After a very enjoyable first visit to St. Peter's Brewery it was time to do it all over again for another wedding fireworks display, with the pyro provided of course by Skyscenes. Naturally we were looking forward to the fireworks and seeing the Skyscenes crew again, it never even crossed our minds that we'd also get a second shot at the brewery shop full of lovely ale (liar!).

The difference this time around was much nicer weather. Apart from the tarmac melting and getting stuck on my boots and even bigger swarms of nasty black insects than the previous display, it was a pleasure to enjoy the green Suffolk countryside and the brilliant brewery location.

The restaurant area from the back.

The caravan club who had taken up residence on the normal firing area had also departed, so we were able to set up in a grassy area surrounded by hedges - very picturesque.

- You can click on any thumbnail to view a bigger picture -

The brewery and its pond. The sign should say "Danger: Killer fish" because when we threw some bread in the pond for the ducks, about five million aggressive fish intercepted it (and for a moment we thought they would eat the duck too). Some very odd things lurking in there let me tell you.

Another view of the brewery and the pond. Despite the heat I was not tempted to leap in, and left the piranha-like things to finish off their last meal.

This is the old barn/shed Pete B used as a filming point in the previous St. Peter's feature. Home to lots of bats too.

Better get to work then, Steve unloads the van. The green grass made a nice change from the concrete wasteland of the previous firing site.

Steve gets the racks ready in the background while Gerry gets the candle fans sorted in a timber frame. We managed to get this shot before Gerry decided to strip off in the heat (the subsequent pictures with him in are too graphic to print here but a calendar is available for £9.99+P&P, heheh...).

The shell racks. The same shell racks pictured in every display, you'd think I would have taken enough pictures of them by now.

Steve putting foil over his shells. He's a great cook too!

A 19 shot gold willow cake plus a 49 shot golden palm cake. At the back, candle bundles.

More foil as Steve protects the shell tubes from damp and sparks.

Expertly taped up. Foil is also useful because you can see which ones have or have not fired. Some displayers put a bit of tape over the top too for the same reason.

A view of the action through one of the candle and cake racks.

Steve proudly says "I'm finished" and admires his foil work. Bless him, we tried to give him as much encouragement as we could before we put his straight jacket back on.

The beautiful scene of St. Peter's Brewery at night, reflecting
into the pond. I swear I saw something in there that was eight feet
long and had two heads!

With the setting up complete it was time to play the waiting game again. Having to kill time comes with the territory with pro displays. You have to set up in the light but you cannot display until it is dark. Our waiting was made easier yet again by the brilliant staff who kept us fed and watered, and this helped to alleviate the pain of listening to Gerry's jokes too.

For this display, PeteB was the Ground Zero man again, taking up a position in the corner under a tree, protected by his PPE. The camcorder was left running on autopilot, and I retired to the other side of the brewery and had one of my worst ideas yet, to film from an island in the middle of the pond. No, I did not fall in, but I nearly did, and was bitten in lots of places by some very hungry insects. All this just to try and get some nice reflections in the shots!
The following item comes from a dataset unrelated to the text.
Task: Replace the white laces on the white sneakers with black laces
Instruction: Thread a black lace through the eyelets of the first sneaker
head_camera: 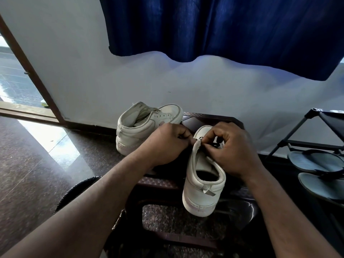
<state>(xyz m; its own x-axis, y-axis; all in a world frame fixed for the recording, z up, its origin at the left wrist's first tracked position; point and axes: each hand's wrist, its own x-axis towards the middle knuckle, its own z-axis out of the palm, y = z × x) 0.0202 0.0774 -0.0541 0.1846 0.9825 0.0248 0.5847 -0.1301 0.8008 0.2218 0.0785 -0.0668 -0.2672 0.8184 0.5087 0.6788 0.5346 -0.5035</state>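
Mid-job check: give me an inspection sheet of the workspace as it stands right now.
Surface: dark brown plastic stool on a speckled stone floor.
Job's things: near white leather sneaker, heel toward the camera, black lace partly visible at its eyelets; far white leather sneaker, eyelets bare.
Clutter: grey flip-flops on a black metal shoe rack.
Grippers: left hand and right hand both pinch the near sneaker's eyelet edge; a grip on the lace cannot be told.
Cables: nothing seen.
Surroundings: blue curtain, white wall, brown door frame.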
The guests assembled at the due time and Steve sent up a single rocket as a signal to me that the display was about to start so I could get the camera ready. The guests cheered at this then had a laugh that the show was over already. Just as the mirth was subsiding BANG!! an opening volley of shells and the show started.

I really liked this effect on the night, green stars to cascading
banana yellow, and it has come out well in the still shots too, looking like
a huge daffodil.

Part of the opening shell salvo, green and blue aerial shells. This display sounded good too, with the noise rumbling around the countryside.

Silver and red stars leave trails and a reflection in the pond. Not quite as spectacular a reflection as I had hoped for but you have to try these things. The lone trail going up is the first shot from a crossette candle.

Lilac crossette effects. This section actually cycled through lots of colours and looked very, very good. A silver effect breaks in the middle of the shot.

A column of effects with the silver continuing lower down while some more purple and green aerial shells explode high above.

Two sets of fanned candles fill the air with green stars and then lots of bangs, reflected on the water below.

This is a noise sequence with the sound effect shells leaving fluffy white trails. Overhead, more silver.

This was another nice sequence, the green and yellow "flowers" (shown in the full sized picture above) are crowned with purple and blue shell effects.

Lots of colours here with purple, red and even green strobe.

This is one of the gold effect cakes, with blue tips.

Just before the end and look at this beautiful combination of
pink and silver - very fitting for a wedding.

As the final barrage of gold willow shells died down, the guests responded with a very enthusiastic cheer. After clearing up, it was time to head to the bar for a well earned night cap, and Skyscenes were thanked by their clients for another stunner.